For Sadhbh, blaming herself for her acne was commonplace but learning about what causes it (polycystic ovary syndrome or PCOS) has been freeing. "I blamed myself for my inability to stop squeezing my skin, what I ate, or something fundamentally wrong with me that meant the skincare that should solve all my problems wouldn't work. I figured I had to be doing something wrong, as no one else I knew had suddenly developed cysts age 22." Sadhbh was told: "Don't eat dairy (I didn't in the first place), don't drink (no comment) and don't pick. It's tricky because I felt like I couldn't talk about it without eliciting unwanted advice."
Sadhbh says the best thing she has learned is to filter out when others associate being a good person with having clear, dewy skin. "It seems trivial but when you see celebrities say that their skincare routine is fighting for trans people or voting against Trump, it's really annoying. It says that your moral compass dictates how bad your sebum build-up is or how erratic your hormones are, when it's always luck and money that makes them look that good." For Sadhbh, reminding herself of that and taking detailed pictures of her skin texture and trying not to flinch at them is helpful. "Though if I get drunk and attack my cheeks I will always blame myself (rightly) when that results in a cyst a few days later."
Beyond wellness, skincare shaming also leads to self-blame in regard to skin. Recently, products like face scrubs and some cheaper, high street brands have become demonised online among skincare communities, leading people who use them to believe that they are doing something wrong or aren't taking care of their skin properly. Of course, this isn't the case. "I love skincare but after rent, bills, food shopping and so on, I don't have that much money to splurge on high end products," says Abbey*. "I keep reading that the exfoliator I'm using is 'bad' for my skin but I think it's actually working to keep my acne under control, as it's a lot better than it was before. I like my affordable routine but sometimes I can't help but feel like I'm not using the right products or that I don't care about my skin."
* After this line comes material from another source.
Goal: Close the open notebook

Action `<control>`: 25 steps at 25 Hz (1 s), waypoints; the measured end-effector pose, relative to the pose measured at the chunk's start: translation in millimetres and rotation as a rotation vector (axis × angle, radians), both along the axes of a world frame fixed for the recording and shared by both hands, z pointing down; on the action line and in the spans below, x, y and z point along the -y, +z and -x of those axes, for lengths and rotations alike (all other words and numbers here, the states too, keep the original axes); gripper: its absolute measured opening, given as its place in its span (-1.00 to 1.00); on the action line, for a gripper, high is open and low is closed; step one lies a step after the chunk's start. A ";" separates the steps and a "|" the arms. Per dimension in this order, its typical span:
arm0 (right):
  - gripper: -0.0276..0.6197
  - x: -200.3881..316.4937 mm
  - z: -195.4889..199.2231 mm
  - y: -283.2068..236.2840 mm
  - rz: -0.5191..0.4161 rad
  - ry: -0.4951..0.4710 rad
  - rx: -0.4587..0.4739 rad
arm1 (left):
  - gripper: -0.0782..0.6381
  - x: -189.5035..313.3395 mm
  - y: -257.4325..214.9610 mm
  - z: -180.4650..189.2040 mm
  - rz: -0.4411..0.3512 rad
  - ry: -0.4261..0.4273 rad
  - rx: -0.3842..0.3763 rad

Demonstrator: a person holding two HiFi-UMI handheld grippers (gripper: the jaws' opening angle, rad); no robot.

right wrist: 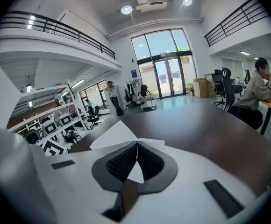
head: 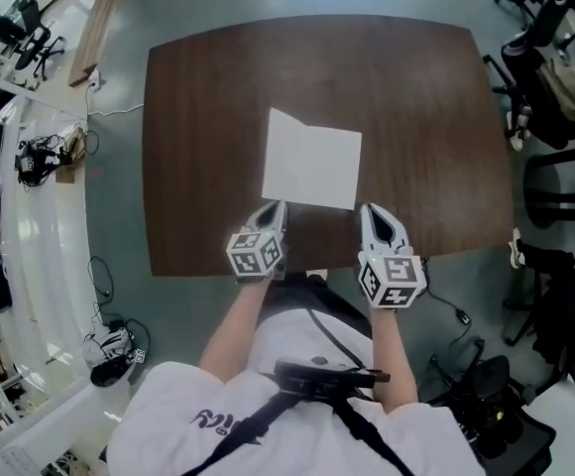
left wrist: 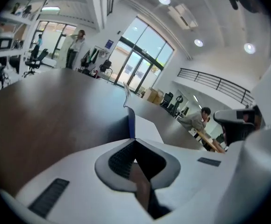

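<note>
While both pairs of jaws were seen shut and empty, the left gripper (head: 274, 209) and right gripper (head: 372, 213) were held just short of the notebook (head: 312, 162), mid-table (head: 208, 117). Its seemingly raised left leaf should be pressed flat.

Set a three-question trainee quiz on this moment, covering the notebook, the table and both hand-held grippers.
1. True or false: the white notebook lies on the dark brown wooden table.
2. The left hand-held gripper is: A) shut on the notebook; B) shut with nothing between its jaws; C) wide open.
3. What does the right hand-held gripper hold?
Key: 1 true; 2 B; 3 nothing, its jaws are together and empty.
</note>
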State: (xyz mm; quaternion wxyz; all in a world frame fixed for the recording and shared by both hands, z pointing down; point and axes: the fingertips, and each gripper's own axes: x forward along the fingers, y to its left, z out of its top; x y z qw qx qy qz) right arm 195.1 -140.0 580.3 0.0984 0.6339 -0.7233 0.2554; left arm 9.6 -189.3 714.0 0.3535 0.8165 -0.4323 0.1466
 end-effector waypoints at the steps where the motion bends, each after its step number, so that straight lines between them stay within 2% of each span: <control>1: -0.91 -2.3 -2.9 0.5 -0.001 0.009 0.002 | -0.75 -0.3 -2.5 -3.2 -0.020 0.026 0.033; 5: -0.91 -12.0 -11.4 2.6 -0.001 0.044 0.007 | -0.75 -3.6 -9.4 -16.4 -0.083 0.123 0.131; 10: -0.91 -22.7 -24.5 0.2 -0.007 0.082 0.006 | -0.75 -8.5 -17.5 -42.5 -0.147 0.244 0.206; 13: -0.91 -30.9 -32.5 0.6 -0.004 0.109 0.005 | -0.75 -11.3 -20.0 -57.9 -0.161 0.289 0.212; 25: -0.91 -57.6 -60.0 8.5 0.021 0.198 0.005 | -0.75 -26.8 2.2 -102.8 -0.114 0.416 0.218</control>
Dr Mahto agrees that for many, limiting food groups and splurging on expensive skincare does not benefit the skin. "Rather, it perpetuates a cycle of stress, anxiety and powerlessness," Dr Mahto said on Instagram. "We need to recognise that conditions such as acne are medical. They are not cosmetic issues which will simply get better with the right face wash." In other words, it pays to get advice from a specialist.
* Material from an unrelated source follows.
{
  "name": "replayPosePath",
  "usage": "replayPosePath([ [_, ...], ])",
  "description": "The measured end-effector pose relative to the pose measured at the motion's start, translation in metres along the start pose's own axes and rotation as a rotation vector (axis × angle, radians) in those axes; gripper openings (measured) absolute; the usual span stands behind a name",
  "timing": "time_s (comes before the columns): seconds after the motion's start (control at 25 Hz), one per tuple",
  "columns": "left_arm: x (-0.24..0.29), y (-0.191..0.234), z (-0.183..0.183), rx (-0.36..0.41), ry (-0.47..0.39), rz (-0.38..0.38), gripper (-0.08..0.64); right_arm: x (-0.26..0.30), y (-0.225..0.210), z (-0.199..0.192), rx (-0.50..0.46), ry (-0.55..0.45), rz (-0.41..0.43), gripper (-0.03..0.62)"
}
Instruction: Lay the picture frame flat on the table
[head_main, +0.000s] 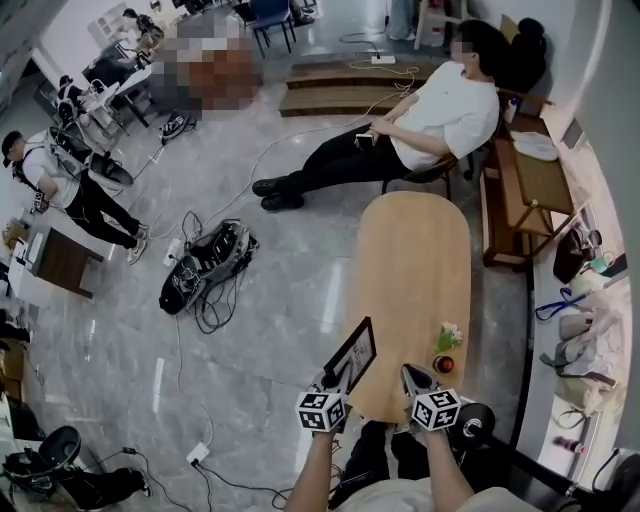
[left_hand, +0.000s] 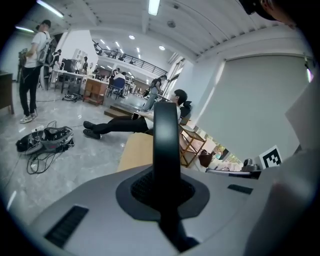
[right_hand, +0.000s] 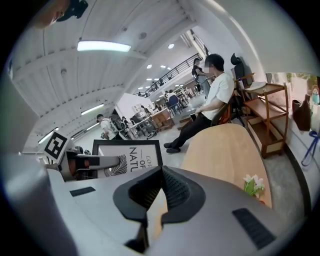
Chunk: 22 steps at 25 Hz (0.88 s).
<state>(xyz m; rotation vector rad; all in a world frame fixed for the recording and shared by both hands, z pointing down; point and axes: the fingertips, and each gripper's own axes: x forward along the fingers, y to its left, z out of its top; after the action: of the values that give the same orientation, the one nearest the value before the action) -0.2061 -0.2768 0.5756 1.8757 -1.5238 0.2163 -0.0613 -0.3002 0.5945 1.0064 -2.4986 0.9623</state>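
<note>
A black picture frame (head_main: 355, 352) with a white print stands tilted on its edge at the near left corner of the oval wooden table (head_main: 415, 250). My left gripper (head_main: 340, 378) is shut on its lower edge. In the left gripper view the frame's dark edge (left_hand: 166, 135) rises end-on out of the jaws (left_hand: 165, 187). My right gripper (head_main: 415, 375) hovers over the table's near end, just right of the frame, its jaws closed on nothing (right_hand: 159, 187). The right gripper view shows the frame's face (right_hand: 131, 152) with the left gripper (right_hand: 92, 162) clamped on it.
A small white-flowered plant in a red pot (head_main: 446, 348) stands just ahead of the right gripper. A person (head_main: 430, 115) sits at the table's far end. A wooden shelf (head_main: 520, 190) and bags (head_main: 585, 340) are to the right. A bag with cables (head_main: 205, 265) lies on the floor at left.
</note>
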Motion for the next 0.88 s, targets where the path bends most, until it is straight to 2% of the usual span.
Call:
replayPosePath([
  [0.12, 0.014, 0.015, -0.014, 0.044, 0.029, -0.016, 0.028, 0.013, -0.008, -0.007, 0.002, -0.024, -0.014, 0.032],
  [0.2, 0.04, 0.028, -0.014, 0.069, 0.029, -0.042, 0.028, 0.034, -0.018, 0.001, -0.048, -0.062, -0.015, 0.032],
  [0.28, 0.06, 0.032, -0.023, 0.07, 0.056, -0.072, 0.028, 0.041, -0.026, 0.004, -0.103, -0.072, -0.032, 0.032],
  [0.36, 0.059, 0.03, -0.053, 0.042, 0.123, -0.093, 0.026, 0.03, -0.026, -0.017, -0.107, -0.035, -0.06, 0.032],
  [0.48, 0.071, 0.039, -0.087, -0.047, 0.168, -0.115, 0.026, 0.031, -0.04, -0.044, -0.081, 0.001, -0.089, 0.032],
  [0.6, 0.092, 0.056, -0.112, -0.206, 0.172, -0.137, 0.026, 0.038, -0.058, -0.064, -0.058, 0.017, -0.115, 0.032],
  [0.68, 0.105, 0.067, -0.127, -0.286, 0.174, -0.145, 0.026, 0.044, -0.066, -0.077, -0.051, 0.028, -0.122, 0.032],
  [0.88, 0.127, 0.085, -0.168, -0.398, 0.202, -0.153, 0.028, 0.061, -0.082, -0.115, -0.054, 0.068, -0.136, 0.032],
])
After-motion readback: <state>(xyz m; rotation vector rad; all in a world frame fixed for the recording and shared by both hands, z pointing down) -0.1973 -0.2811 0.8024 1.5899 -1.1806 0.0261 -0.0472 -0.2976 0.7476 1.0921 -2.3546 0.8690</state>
If you're struggling with your skin and would like further advice, speaking to your GP might be your first port of call, as they may be able to refer you to a skin specialist or dermatologist. If you'd prefer to see a private specialist, the British Skin Foundation and the British Association of Dermatologists are excellent resources, while the General Medical Council register can help you locate a trusted expert. Online support groups such as Skin Support can also provide legitimate medical advice on dealing with skin conditions. And while it may be difficult to practise skin positivity, shaking the potentially dangerous notion that your skin condition is your fault is a good place to start.